NEW YORK CITY IS MORE THAN JUST A LIFE

This first trip I did on the occasion of YSEALI Professional Fellowship 2016 Program, after 4 weeks project we had like 3 days off that we decided to escape from Hotel to NYC. We must be Smart Thinker and Traveler having this idea even feeling tired we just couldn't waste our time and opportunity to explore USA as much as possible. Finally we did it. It was fun and awesome short trip even exhausting but all those sacrifices were paid off.

Here some explanations the visited spots I went. 

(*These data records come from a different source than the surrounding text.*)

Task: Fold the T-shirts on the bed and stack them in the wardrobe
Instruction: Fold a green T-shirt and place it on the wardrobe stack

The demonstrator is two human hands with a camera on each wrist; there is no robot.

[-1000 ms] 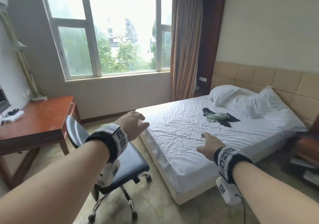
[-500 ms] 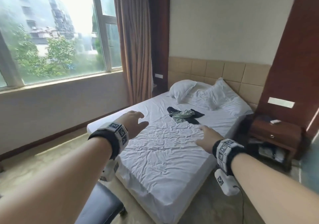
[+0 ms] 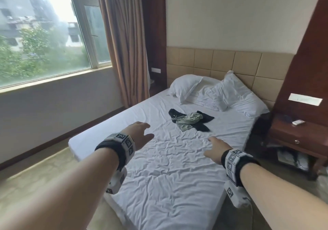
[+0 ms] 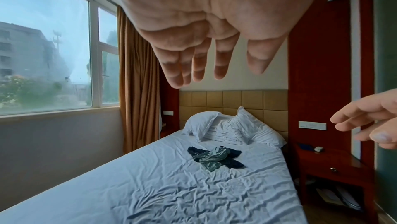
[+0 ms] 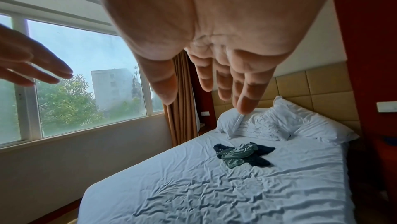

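Observation:
A crumpled pale green T-shirt (image 3: 188, 120) lies on top of a dark T-shirt (image 3: 204, 123) in a heap near the middle of the white bed (image 3: 159, 176), short of the pillows. The same green T-shirt (image 4: 211, 158) (image 5: 237, 155) shows in both wrist views, over the dark T-shirt (image 4: 234, 163) (image 5: 261, 160). My left hand (image 3: 140, 132) and right hand (image 3: 214, 149) reach forward above the foot half of the bed, well short of the heap. Both hands are empty, fingers (image 4: 199, 67) (image 5: 225, 83) relaxed and spread. No wardrobe is in view.
Two white pillows (image 3: 204, 91) lean at the padded headboard (image 3: 221, 61). A wooden nightstand (image 3: 292, 137) with a small white object on top stands right of the bed. A window (image 3: 44, 34) and brown curtain (image 3: 124, 43) line the left wall, with a floor strip between wall and bed.
The view has swung right and closer to the bed; the desk and office chair have left the frame and the nightstand has come in. Both hands stay raised and empty.

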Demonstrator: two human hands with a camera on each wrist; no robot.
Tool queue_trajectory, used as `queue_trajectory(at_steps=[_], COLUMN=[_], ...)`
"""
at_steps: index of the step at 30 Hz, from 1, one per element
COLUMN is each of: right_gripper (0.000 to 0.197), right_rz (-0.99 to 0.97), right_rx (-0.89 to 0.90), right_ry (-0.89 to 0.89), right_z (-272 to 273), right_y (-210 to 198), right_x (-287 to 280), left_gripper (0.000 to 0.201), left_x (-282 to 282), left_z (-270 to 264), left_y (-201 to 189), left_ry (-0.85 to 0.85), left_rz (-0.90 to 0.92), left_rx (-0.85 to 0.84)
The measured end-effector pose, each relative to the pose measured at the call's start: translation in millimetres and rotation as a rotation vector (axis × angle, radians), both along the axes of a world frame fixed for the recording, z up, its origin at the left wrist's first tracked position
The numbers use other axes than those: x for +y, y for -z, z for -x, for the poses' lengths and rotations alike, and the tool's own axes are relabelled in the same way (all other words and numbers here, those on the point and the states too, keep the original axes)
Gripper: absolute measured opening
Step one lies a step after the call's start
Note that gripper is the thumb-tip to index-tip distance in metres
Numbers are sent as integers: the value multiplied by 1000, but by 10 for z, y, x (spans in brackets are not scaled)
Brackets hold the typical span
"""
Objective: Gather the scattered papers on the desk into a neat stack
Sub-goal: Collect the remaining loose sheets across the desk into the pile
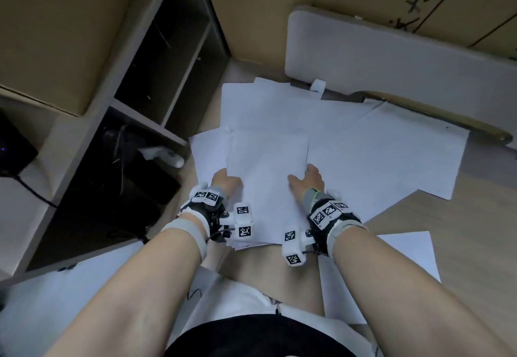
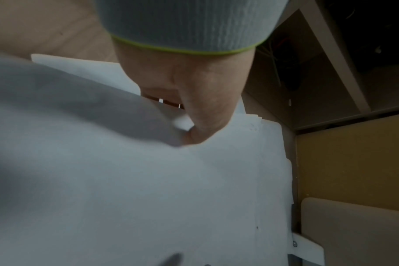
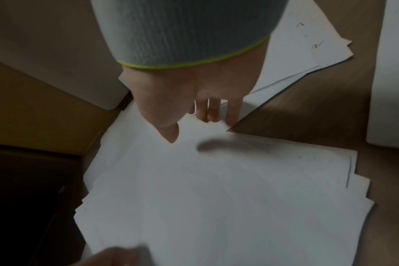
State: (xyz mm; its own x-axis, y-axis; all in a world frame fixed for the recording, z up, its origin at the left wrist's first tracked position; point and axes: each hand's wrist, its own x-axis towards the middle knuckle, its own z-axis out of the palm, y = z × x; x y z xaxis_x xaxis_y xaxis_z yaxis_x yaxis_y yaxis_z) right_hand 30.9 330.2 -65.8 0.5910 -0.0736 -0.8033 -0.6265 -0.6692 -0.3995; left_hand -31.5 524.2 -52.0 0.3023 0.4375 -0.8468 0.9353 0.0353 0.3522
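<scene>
A bundle of white sheets [image 1: 268,183] lies lifted at its near end in the middle of the desk. My left hand [image 1: 225,179] grips its left edge, and in the left wrist view the thumb of that hand [image 2: 198,115] lies on top of the bundle [image 2: 148,180] with the fingers hidden beneath. My right hand [image 1: 307,177] pinches the right edge, thumb on top; the right wrist view shows this hand [image 3: 189,108] with its fingers curled under the paper [image 3: 216,189]. More loose sheets [image 1: 377,149] lie spread behind and to the right.
An open dark shelf unit [image 1: 156,82] stands at the left, with a white object [image 1: 165,156] at its foot. A pale padded panel [image 1: 363,48] and cardboard walls close the back. A brown curved bar [image 1: 436,116] lies at the right. One sheet [image 1: 397,256] rests near my right forearm.
</scene>
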Motion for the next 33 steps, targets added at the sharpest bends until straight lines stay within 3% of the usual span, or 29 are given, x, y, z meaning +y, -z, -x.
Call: queue_trajectory(at_steps=[3, 7, 12, 13, 16, 17, 19, 21, 27, 28, 31, 33], right_gripper=[79, 77, 76, 72, 19, 9, 16, 8, 44, 47, 31, 20], right_rz=[-13, -79, -176, -200, -268, -270, -272, -247, -67, -33, -12, -35], right_rx=[37, 42, -2, -6, -40, -43, -41, -33, 109, 126, 195, 188], right_ry=[85, 219, 328, 332, 329, 300, 282, 284, 377, 403, 532, 586], right_z=[-62, -60, 64, 82, 224, 278, 420, 554, 1117, 1226, 1624, 1832], right_y=[-94, -234, -430, -398, -561, -582, -630, -619, -469, -437, -309, -225], right_x=[-205, -436, -684, -714, -959, -1061, -1302, -1527, -2649, -2836, -3493, -3754], left_gripper=[10, 33, 40, 40, 42, 42, 42, 40, 6, 9, 16, 28], left_x=[-133, -305, -526, -534, -734, -821, -1040, -1254, -2441, -2643, -3345, -3587], left_z=[-71, -186, -230, -241, -201, -178, -110, -56, 218, 263, 412, 435], left_y=[-53, -115, -211, -236, -367, -391, -465, -512, -389, -320, -139, -23], left_ry=[42, 199, 97, 70, 61, 70, 115, 147, 381, 433, 665, 885], left_rz=[-55, -95, -51, -43, -55, -68, -86, -95, -19, -13, -36, -146], left_rx=[-58, -93, -246, -251, -264, -262, -254, -228, -132, -117, -79, -31])
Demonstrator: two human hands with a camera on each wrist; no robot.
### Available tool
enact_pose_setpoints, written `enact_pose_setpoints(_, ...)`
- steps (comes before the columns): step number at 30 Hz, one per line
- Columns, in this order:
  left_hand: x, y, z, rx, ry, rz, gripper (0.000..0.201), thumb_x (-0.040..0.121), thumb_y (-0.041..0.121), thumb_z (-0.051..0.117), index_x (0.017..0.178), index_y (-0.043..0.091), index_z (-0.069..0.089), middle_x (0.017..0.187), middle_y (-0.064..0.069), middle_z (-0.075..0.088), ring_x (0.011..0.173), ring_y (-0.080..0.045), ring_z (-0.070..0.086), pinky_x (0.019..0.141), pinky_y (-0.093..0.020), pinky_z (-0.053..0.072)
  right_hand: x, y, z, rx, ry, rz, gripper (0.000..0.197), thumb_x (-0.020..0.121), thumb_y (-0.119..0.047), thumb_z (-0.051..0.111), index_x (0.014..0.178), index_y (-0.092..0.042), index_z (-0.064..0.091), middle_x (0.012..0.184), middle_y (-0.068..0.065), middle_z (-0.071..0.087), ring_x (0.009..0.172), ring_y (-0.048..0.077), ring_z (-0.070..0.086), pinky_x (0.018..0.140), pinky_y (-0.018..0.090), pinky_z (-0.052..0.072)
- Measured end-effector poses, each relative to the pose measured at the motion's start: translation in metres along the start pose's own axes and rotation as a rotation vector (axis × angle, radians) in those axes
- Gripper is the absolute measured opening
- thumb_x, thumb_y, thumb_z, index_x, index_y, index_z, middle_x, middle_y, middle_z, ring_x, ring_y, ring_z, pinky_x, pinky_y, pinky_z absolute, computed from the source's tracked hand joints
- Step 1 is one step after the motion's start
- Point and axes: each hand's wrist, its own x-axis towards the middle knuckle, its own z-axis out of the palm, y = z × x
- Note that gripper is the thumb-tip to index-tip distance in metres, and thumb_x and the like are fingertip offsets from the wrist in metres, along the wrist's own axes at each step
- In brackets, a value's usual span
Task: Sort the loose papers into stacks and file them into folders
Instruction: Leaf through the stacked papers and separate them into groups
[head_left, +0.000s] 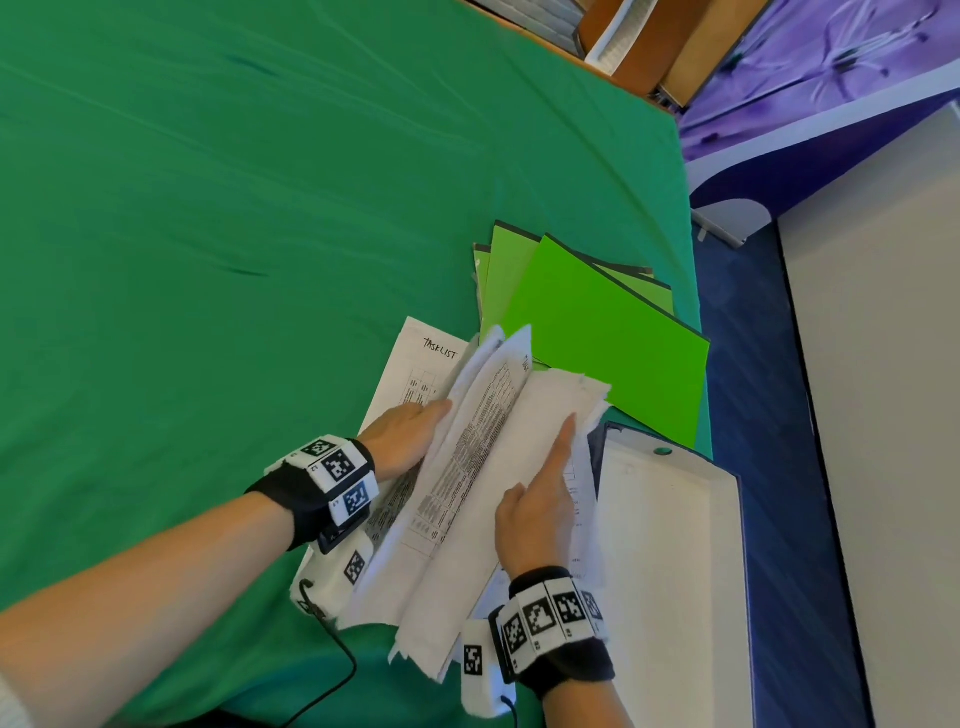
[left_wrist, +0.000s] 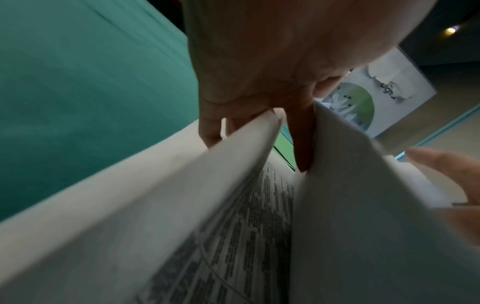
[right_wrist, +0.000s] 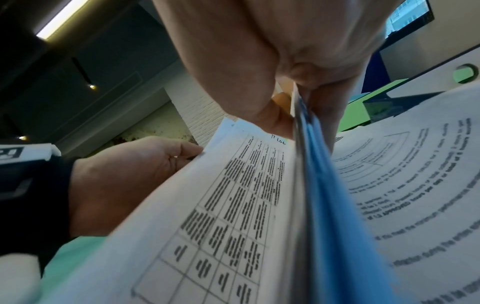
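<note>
Both hands' fingers (head_left: 563, 441) gripped floppy, ragged-edged papers (head_left: 483, 467) beside the green folders (head_left: 597, 332); they'd slide, best pinched edgewise.

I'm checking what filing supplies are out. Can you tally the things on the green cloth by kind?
Green folders: 3 visible, possibly more beneath
Open box file: 1
TASKLIST sheet: 1
Paper stack, gripped by left hand and right hand: 1
Total: 6
</note>
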Motion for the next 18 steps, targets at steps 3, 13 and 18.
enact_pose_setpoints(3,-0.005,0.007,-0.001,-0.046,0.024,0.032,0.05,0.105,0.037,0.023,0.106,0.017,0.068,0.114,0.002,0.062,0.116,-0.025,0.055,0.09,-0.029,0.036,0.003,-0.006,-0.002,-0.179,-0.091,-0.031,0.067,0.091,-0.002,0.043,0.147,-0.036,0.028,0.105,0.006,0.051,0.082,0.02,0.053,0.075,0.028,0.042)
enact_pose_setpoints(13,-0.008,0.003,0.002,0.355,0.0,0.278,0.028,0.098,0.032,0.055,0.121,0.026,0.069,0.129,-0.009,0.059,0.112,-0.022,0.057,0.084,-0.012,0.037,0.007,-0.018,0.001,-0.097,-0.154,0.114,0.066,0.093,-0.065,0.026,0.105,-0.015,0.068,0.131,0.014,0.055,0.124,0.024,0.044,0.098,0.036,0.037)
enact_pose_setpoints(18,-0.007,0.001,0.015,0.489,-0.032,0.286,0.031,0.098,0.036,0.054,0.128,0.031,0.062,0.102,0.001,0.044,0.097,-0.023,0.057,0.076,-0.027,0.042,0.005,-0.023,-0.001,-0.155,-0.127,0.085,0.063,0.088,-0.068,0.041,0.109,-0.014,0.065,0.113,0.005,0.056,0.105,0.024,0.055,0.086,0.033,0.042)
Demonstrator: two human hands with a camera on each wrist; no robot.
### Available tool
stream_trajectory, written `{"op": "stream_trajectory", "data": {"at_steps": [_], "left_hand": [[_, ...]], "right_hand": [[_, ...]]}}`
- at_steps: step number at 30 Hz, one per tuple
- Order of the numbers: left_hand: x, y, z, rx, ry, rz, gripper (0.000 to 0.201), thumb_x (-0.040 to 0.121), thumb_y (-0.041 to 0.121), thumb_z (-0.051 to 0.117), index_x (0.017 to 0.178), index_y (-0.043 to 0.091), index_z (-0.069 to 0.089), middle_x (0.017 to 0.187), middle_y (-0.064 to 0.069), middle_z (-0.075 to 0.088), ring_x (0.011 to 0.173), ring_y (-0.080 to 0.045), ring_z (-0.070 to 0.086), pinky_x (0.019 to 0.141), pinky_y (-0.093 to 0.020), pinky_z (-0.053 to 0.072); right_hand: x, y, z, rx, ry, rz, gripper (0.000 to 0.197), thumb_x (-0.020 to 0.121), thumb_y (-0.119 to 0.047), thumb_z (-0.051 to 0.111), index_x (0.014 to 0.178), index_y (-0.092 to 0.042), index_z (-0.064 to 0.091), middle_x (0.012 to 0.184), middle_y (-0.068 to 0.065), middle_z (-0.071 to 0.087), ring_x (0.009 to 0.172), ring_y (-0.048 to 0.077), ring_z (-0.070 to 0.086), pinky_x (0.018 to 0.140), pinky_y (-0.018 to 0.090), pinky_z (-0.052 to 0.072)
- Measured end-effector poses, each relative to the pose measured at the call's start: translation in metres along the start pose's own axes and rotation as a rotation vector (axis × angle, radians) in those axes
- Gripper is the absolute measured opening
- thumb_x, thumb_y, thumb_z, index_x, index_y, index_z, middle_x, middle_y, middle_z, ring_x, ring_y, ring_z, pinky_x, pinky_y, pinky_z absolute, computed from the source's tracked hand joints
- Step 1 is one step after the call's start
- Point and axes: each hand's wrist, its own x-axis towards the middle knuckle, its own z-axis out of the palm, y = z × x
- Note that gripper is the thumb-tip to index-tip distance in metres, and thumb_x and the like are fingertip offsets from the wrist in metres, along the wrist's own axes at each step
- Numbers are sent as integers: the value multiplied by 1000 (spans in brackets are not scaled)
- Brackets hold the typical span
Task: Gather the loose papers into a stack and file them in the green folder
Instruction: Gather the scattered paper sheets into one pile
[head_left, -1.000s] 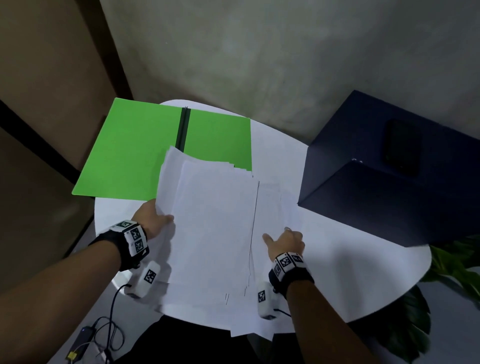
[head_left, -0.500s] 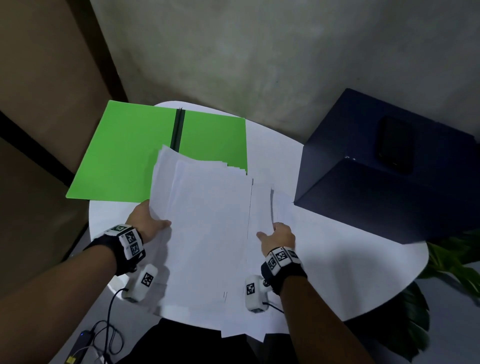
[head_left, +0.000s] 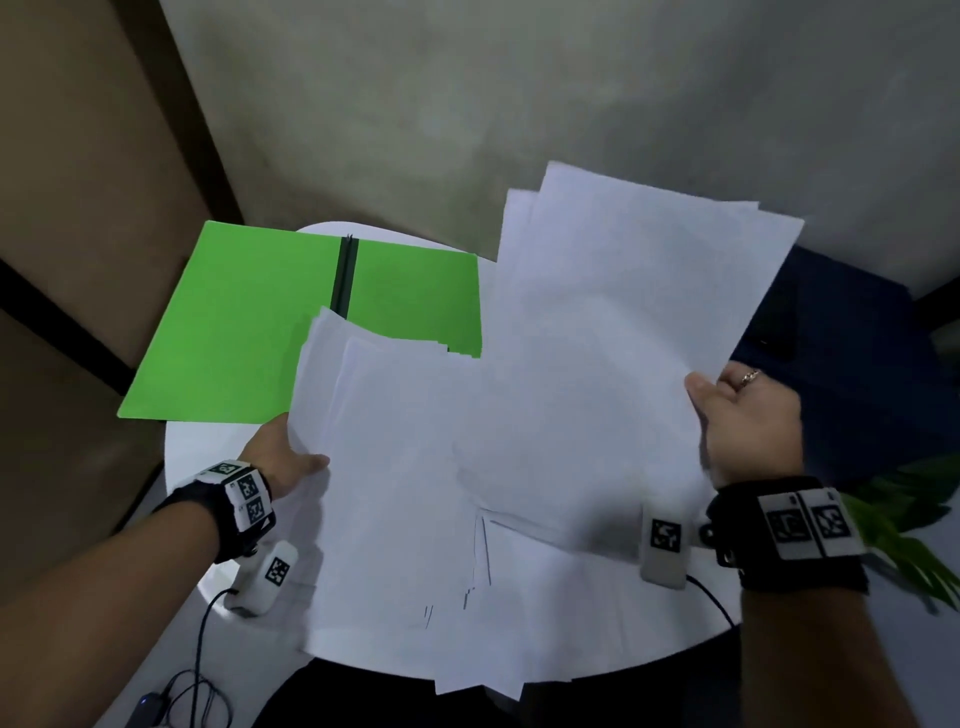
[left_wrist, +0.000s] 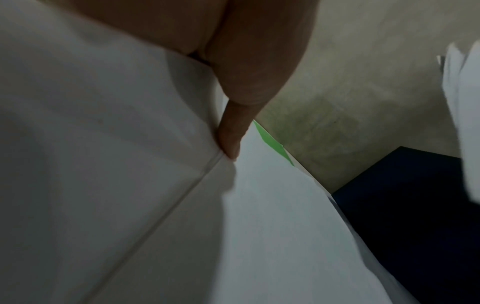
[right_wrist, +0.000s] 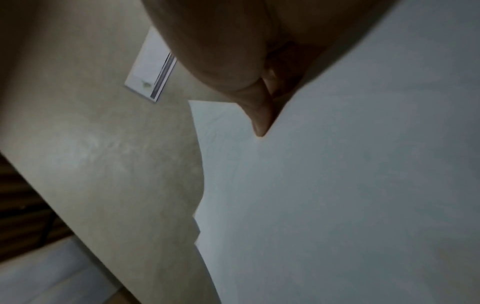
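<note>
Two hands on paper, each gripping a separate batch.

Left hand (head_left: 280, 457): thumb on top of the pile (head_left: 395, 467), fingers hidden beneath its left edge. Left wrist view shows the thumb (left_wrist: 231, 139) pressed onto the top sheet at an edge line. Grasping the pile. The pile lies on the table (head_left: 187, 447), spread unevenly; its near sheets overhang the table's near rim, and staggered corners show at its far end.

Right hand (head_left: 748, 421): thumb over the right edge of a lifted batch (head_left: 623, 291), fingers behind it. Right wrist view shows the thumb (right_wrist: 259, 119) clamped onto the sheet edge (right_wrist: 337, 185). Grasping the batch, which is raised clear of the table and tilts up and away from the grip, with its lower part overlapping the pile.

Beyond the left grip: folder (head_left: 249, 322), open flat, dark spine up the middle. The pile's far corners cover the folder's near right part. The folder's left leaf overhangs the table edge.

Beyond the right grip, behind the batch: dark blue box (head_left: 852, 332), partly hidden. Green leaves (head_left: 904, 519) right of the right wrist.
</note>
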Motion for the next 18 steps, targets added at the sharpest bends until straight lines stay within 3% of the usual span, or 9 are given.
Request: {"op": "stream_trajectory", "data": {"at_steps": [3, 6, 9, 11, 13, 16, 18], "left_hand": [[-1, 2, 2, -1, -19, 17, 62, 74, 18, 82, 128, 5, 54, 126, -15, 64, 114, -33, 60, 97, -41, 45], [-3, 3, 6, 30, -52, 35, 57, 76, 19, 81, 126, 7, 56, 120, -11, 66, 108, -31, 61, 88, -33, 44], [4, -1, 9, -38, -61, 16, 43, 85, 20, 70, 123, 6, 59, 120, -15, 66, 107, -31, 62, 88, -32, 45], [10, -1, 10, -141, -31, -77, 48, 93, 31, 59, 131, 2, 55, 134, -19, 59, 120, -33, 57, 102, -38, 43], [13, 3, 13, -182, -38, -138, 61, 97, 42, 50, 139, -2, 46, 145, -20, 48, 130, -34, 49, 110, -43, 37], [18, 4, 23, -116, -33, -94, 63, 82, 50, 64, 129, 8, 53, 127, -17, 64, 112, -34, 61, 98, -45, 49], [18, 1, 27, -3, -5, -54, 61, 75, 42, 75, 123, 11, 54, 120, -13, 66, 107, -33, 62, 95, -44, 51]], "right_hand": [[2, 9, 20, 187, -112, 97, 21, 94, 3, 53, 81, -14, 57, 56, -11, 67, 50, -3, 59, 54, 20, 47], [0, 54, 69, 194, -186, 280, 18, 89, 4, 58, 83, -12, 60, 71, 1, 70, 65, 12, 65, 66, 26, 56], [-8, 101, 120, -23, -173, 383, 20, 80, 6, 63, 84, -13, 64, 87, 11, 71, 79, 22, 65, 76, 29, 52], [-19, 120, 143, -232, -246, 462, 38, 85, 10, 53, 119, -5, 60, 120, 15, 67, 107, 27, 64, 88, 27, 48], [-34, 124, 163, -397, -344, 464, 51, 92, 5, 46, 142, -4, 40, 141, 14, 51, 129, 29, 50, 104, 27, 38], [-54, 119, 194, -496, -476, 353, 52, 95, -3, 44, 146, -8, 35, 143, 14, 49, 130, 30, 48, 106, 29, 38], [-59, 124, 205, -487, -506, 355, 55, 96, -9, 46, 149, -13, 32, 147, 11, 44, 132, 28, 48, 109, 31, 39]]}}
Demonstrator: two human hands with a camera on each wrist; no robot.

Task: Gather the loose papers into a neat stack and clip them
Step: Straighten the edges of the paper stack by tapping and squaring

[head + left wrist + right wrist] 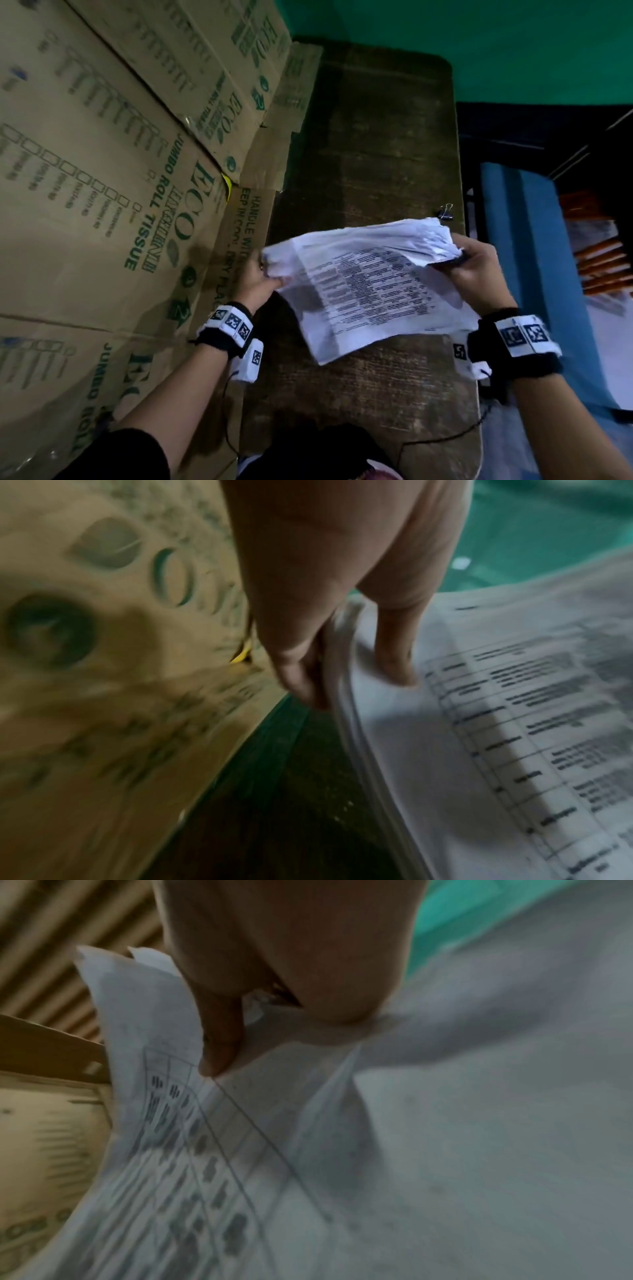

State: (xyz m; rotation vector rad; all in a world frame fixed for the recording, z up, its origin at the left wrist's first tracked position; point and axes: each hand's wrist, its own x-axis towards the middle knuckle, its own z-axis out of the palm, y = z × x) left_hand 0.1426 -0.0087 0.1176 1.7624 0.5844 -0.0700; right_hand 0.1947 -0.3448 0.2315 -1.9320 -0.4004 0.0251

New York City is larger than life: in population, in square feet (think of the five boroughs), in culture and food, in arts and entertainment. Visitors to New York have the world at their fingertips, from Uptown to Downtown and beyond. There’s so much to do and see, no two visits will ever be quite the same. Whether it’s your first visit to Gotham or your fifteenth, these top things to do in New York capture the energy, spirit and style of the city.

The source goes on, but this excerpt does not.